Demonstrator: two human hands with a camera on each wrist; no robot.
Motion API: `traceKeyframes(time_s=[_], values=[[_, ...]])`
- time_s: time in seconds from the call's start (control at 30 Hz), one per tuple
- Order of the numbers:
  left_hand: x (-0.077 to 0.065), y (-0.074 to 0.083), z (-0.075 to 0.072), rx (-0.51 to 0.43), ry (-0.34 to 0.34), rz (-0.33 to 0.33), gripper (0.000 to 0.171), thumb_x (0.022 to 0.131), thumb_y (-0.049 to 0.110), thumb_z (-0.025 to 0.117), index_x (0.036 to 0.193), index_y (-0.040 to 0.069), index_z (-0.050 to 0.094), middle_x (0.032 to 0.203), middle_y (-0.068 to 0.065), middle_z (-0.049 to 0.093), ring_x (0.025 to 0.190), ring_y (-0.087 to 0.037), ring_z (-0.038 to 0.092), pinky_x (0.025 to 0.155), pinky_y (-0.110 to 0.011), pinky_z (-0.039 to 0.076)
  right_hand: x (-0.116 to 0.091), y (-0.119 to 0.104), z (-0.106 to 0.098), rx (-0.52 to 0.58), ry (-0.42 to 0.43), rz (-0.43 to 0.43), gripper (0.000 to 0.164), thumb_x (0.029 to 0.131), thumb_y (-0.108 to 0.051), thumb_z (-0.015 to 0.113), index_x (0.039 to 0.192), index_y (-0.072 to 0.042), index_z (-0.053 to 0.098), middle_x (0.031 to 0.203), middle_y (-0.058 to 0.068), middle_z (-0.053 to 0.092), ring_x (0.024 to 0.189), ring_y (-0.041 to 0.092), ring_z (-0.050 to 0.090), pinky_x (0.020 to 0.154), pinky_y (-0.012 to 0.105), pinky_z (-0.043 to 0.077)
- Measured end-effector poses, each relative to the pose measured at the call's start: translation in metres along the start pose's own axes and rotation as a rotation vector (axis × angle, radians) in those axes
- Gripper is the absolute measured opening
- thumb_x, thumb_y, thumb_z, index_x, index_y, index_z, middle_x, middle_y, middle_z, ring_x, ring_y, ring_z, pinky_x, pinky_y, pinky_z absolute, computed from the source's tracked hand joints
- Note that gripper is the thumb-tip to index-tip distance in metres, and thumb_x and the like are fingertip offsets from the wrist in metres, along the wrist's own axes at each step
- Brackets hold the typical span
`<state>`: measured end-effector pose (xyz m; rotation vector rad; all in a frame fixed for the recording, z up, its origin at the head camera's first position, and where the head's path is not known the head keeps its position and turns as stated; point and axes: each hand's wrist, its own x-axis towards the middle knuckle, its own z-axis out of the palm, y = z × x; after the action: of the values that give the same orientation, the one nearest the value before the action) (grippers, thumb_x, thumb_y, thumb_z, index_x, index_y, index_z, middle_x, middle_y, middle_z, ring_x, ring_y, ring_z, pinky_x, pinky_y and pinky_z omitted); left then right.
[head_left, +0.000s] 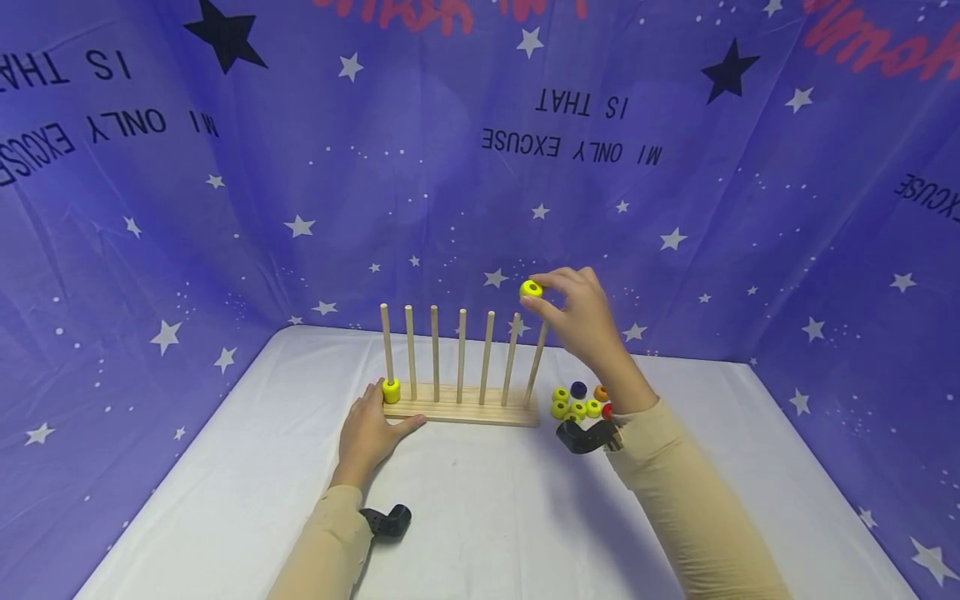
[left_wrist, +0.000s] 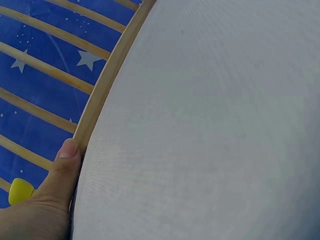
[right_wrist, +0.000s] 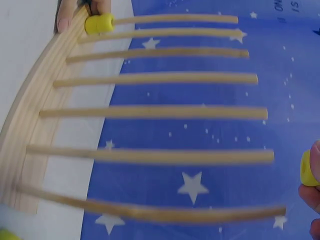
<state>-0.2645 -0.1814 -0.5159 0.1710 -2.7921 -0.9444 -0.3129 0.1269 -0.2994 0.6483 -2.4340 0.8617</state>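
A wooden peg rack (head_left: 459, 408) stands on the white table, several upright pegs (head_left: 461, 358) rising from its base. My left hand (head_left: 371, 433) grips the left end of that base, its thumb (left_wrist: 66, 162) along the front edge. On the leftmost peg, down at the base, sit yellow beads (right_wrist: 99, 23), apparently two stacked. My right hand (head_left: 577, 312) pinches a single yellow bead (head_left: 531, 289) between thumb and fingers. It is held above the rack's right end, close to the top of the rightmost peg; in the right wrist view the bead (right_wrist: 306, 169) is apart from the peg tips.
Right of the rack lies a loose group of yellow beads (head_left: 578, 408), with a dark blue bead (head_left: 578, 389), an orange bead (head_left: 601, 392) and a red bead (head_left: 607, 411), partly behind the right wrist. A purple star-printed cloth (head_left: 450, 208) stands behind the table.
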Motion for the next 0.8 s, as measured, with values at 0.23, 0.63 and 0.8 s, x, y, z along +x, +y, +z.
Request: traceKeyframes(time_s=[0.23,0.63,0.8], values=[[0.001,-0.002,0.002,0.012,-0.006,-0.005,0.114,0.074,0.066,0.076,0.154,-0.001,0.028,0.158,-0.024,0.033,0.144,-0.047,0.033,0.119,-0.058,0.029,0.01,-0.025,0.022,-0.009,-0.037,-0.064,0.039,0.089,-0.034,0.074,0.122,-0.013,0.071,0.115,0.002,0.071,0.098,0.022,0.049,0.08,0.036,0.042],[0.001,-0.001,0.001,-0.006,-0.02,-0.018,0.113,0.075,0.065,0.076,0.155,0.002,0.027,0.159,-0.025,0.031,0.145,-0.048,0.031,0.12,-0.059,0.027,0.026,-0.068,0.067,-0.051,-0.101,-0.145,0.039,0.09,-0.038,0.072,0.121,-0.016,0.071,0.114,-0.003,0.072,0.094,0.017,0.05,0.081,0.033,0.043],[0.0,-0.001,0.0,-0.004,-0.014,-0.012,0.112,0.074,0.066,0.076,0.155,0.004,0.029,0.158,-0.025,0.032,0.143,-0.048,0.034,0.119,-0.06,0.029,0.03,-0.087,0.085,-0.081,-0.121,-0.176,0.04,0.091,-0.041,0.068,0.125,-0.018,0.07,0.117,-0.004,0.071,0.095,0.016,0.049,0.083,0.033,0.042]])
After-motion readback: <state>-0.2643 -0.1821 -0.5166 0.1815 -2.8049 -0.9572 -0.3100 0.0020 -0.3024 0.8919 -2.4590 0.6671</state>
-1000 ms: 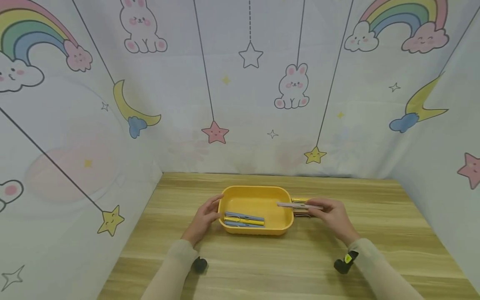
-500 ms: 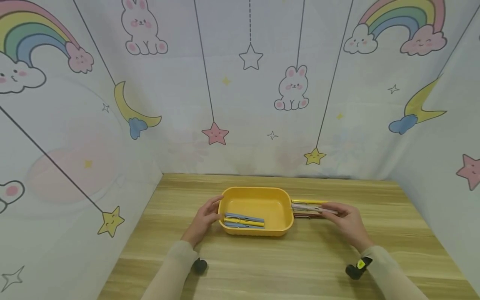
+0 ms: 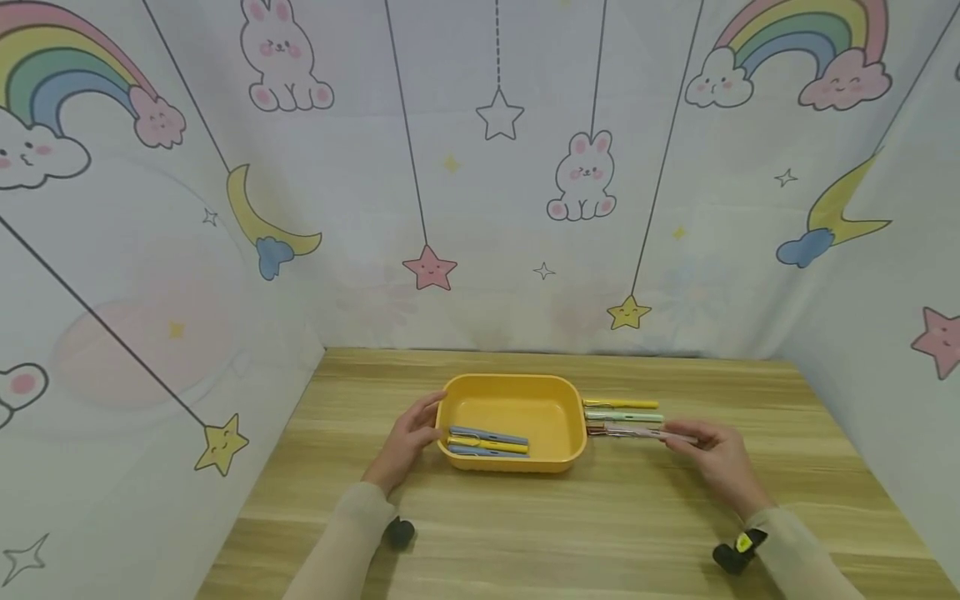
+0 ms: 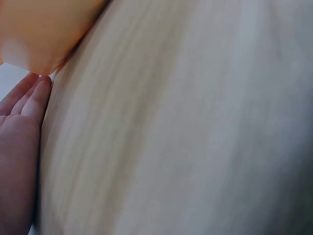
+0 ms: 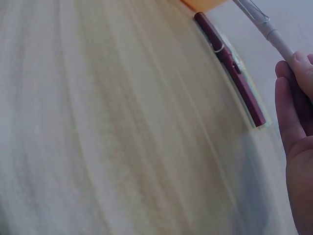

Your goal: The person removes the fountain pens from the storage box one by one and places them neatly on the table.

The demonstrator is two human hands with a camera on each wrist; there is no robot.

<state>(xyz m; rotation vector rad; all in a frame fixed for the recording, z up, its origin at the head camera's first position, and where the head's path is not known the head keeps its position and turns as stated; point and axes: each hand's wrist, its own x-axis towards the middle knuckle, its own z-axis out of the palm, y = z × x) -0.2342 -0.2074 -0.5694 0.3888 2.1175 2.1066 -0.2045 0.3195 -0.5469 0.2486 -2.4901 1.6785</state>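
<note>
**Right hand (image 3: 723,467) pinches a pale pink pen (image 3: 637,432) to the right of a yellow tray (image 3: 517,408)**

The right thumb and fingertips close narrowly on the right end of the pale pink pen, whose clipped end points left toward the tray. In the head view it crosses over a maroon pen (image 5: 232,71) on the wood-grain table (image 3: 525,533); whether the two touch I cannot tell. Just beyond lie a mint-green pen (image 3: 626,416) and, farthest, a bright yellow pen (image 3: 622,404), roughly parallel.

The left hand (image 3: 405,442) rests its extended fingers against the tray's left wall, thumb apart from them.

Inside the tray, near its left end, two blue-grey pens (image 3: 491,434) lie with a golden-yellow pen (image 3: 487,443) between them. Behind the table hangs a bunny-and-star curtain (image 3: 502,192).
</note>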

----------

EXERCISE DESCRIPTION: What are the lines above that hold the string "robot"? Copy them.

TASK SOLUTION:
Demonstrator: two human hands with a camera on each wrist; no robot.
The demonstrator is two human hands with a camera on each wrist; there is no robot.

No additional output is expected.